▶ Assignment: Everything in the data that follows should be given again verbatim, except the images.

▶ Data:
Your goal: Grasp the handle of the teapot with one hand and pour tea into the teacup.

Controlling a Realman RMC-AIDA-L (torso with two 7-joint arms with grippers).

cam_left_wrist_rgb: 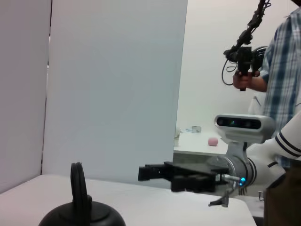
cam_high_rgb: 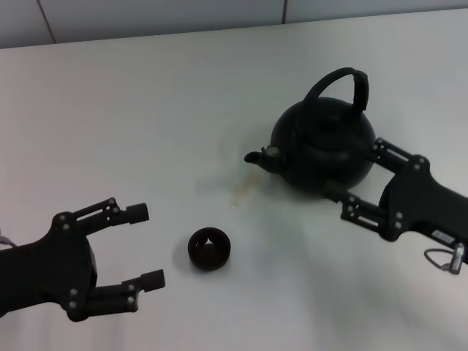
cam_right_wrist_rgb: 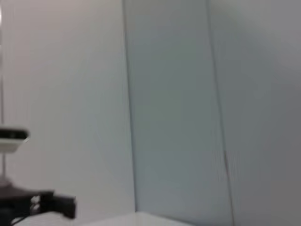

▶ Written response:
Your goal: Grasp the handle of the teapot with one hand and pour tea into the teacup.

Controlling a Realman RMC-AIDA-L (torso with two 7-joint arms with grippers).

cam_left_wrist_rgb: 
cam_high_rgb: 
cam_right_wrist_rgb: 

That is the complete answer to the exercise.